L´agghiacciante sparatoria con cui un autista ebreo ha steso mercoledì sei palestinesi sull´asfalto, quattro morti e due feriti; le raffiche d´un soldato disertore due settimane fa, con altri quattro morti e molti feriti, su un autobus in Galilea; la pericolosissima provocazione di ieri, quando una folla di coloni è uscita da Shirat Hayam per lanciare pietre contro i palestinesi d´un villaggio vicino: tutti questi episodi, scrivono i giornali, testimoniano che lo Shin Bet e gli altri servizi di sicurezza avevano trascurato di prevedere e sventare nuovi scoppi di terrorismo ebraico del tipo di quelli avvenuti negli anni Novanta con la strage nella moschea di Hebron e l´assassinio di Rabin.
Così, sarà molto difficile tracciare nei prossimi giorni un bilancio dei contraccolpi usciti dall´abbandono di Gaza. Certo: le decine di migliaia d´uomini tra esercito e polizia impegnati nello sgombero forzoso delle colonie, finiranno col prevalere. Il partito dei coloni con i suoi alleati (gli ultranazionalisti, una larga parte dei religiosi) dovrà lasciare gli insediamenti. Ma il timore è che la sua sconfitta si riveli solo apparente e temporanea. Da domani qualsiasi governo d´Israele, anche se diretto da un uomo di temperamento roccioso come Ariel Sharon, dovrà infatti calcolare i costi di ripetere in Cisgiordania le buie, drammatiche giornate di Gaza. Quali altri sgomberi di insediamenti sarebbero possibili tra la Giudea e la Samaria, dove i coloni non sono poche migliaia ma 230mila, un quaranta per cento dei quali pronti a resistere con la stessa virulenza dei coloni di Gaza ad un ordine d´evacuazione? No, non è certo che la rivolta nazionalreligiosa sia stata completamente e definitivamente domata.

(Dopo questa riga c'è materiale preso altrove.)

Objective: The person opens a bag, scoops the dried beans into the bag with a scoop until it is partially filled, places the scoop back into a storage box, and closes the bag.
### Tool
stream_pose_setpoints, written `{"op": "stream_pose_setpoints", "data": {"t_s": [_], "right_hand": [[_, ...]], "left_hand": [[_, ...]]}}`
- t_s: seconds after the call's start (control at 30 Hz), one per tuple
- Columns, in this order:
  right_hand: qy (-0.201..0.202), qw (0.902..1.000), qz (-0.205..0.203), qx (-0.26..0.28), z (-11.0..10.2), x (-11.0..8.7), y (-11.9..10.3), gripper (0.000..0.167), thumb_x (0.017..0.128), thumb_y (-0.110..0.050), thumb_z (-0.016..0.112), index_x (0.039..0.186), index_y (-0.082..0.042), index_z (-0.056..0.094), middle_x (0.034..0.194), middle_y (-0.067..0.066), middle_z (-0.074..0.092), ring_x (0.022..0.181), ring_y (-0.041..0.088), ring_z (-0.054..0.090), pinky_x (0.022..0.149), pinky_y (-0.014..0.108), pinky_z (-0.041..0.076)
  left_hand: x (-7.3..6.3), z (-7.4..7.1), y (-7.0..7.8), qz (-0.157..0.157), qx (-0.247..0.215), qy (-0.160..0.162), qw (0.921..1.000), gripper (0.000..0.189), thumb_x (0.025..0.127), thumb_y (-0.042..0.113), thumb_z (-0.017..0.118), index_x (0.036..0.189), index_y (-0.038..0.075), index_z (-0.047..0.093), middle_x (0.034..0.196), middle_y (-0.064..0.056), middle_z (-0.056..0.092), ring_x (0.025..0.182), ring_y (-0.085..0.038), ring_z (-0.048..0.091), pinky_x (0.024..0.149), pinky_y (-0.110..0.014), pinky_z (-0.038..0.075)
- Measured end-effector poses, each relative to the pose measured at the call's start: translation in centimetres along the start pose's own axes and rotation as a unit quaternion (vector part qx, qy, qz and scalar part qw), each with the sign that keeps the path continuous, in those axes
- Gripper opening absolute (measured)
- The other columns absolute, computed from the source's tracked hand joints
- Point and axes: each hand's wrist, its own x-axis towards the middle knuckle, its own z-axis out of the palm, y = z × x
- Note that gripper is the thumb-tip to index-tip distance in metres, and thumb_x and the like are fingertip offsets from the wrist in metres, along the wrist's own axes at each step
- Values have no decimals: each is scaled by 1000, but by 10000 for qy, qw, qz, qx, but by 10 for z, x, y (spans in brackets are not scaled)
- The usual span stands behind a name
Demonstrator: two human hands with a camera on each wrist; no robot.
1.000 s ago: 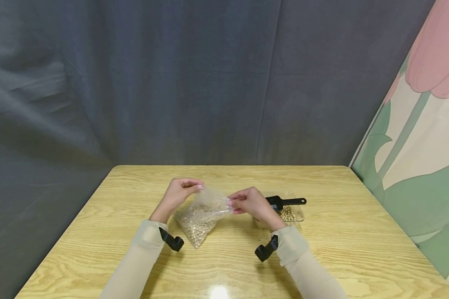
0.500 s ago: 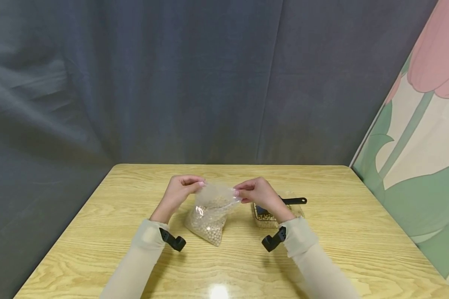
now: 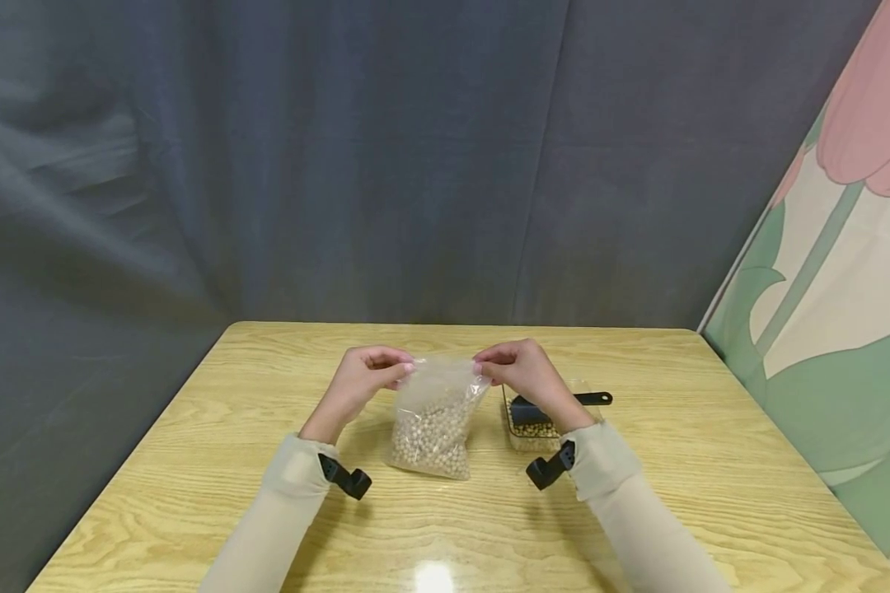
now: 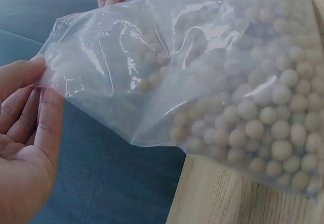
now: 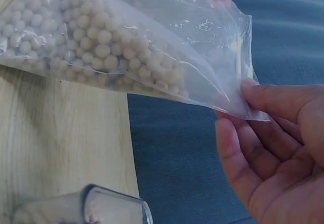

Tra tante ragioni d´inquietudine, due fatti positivi vanno tuttavia tenuti in considerazione. Il primo è il funzionamento del dispositivo d´esercito e polizia messo in campo da Sharon. Che ammirevole autocontrollo, che perfetto addestramento, hanno infatti dimostrato i soldati e i poliziotti d´Israele. Non una reazione alle violenze dei rivoltosi, non una smagliatura nel piano d´operazioni. E solo due o tre casi, per fortuna, di militari che si sono rifiutati d´obbedire agli ordini ricevuti.
L´altro fatto positivo è la condotta dei palestinesi, dai quali non è venuto (contrariamente ai timori che circolavano) alcun disturbo o provocazione. Se tutto andrà bene, sul loro versante, anche nei prossimi giorni, se mostreranno la stessa ragionevolezza sino alla fine dello sgombero di Gaza, il prestigio della leadership di Mahmud Abbas ne uscirà rafforzato. La loro credibilità d´interlocutori nella cornice d´un nuovo negoziato sarà cresciuta. Le speranze della pace sembreranno un po´ meno fragili e nebulose.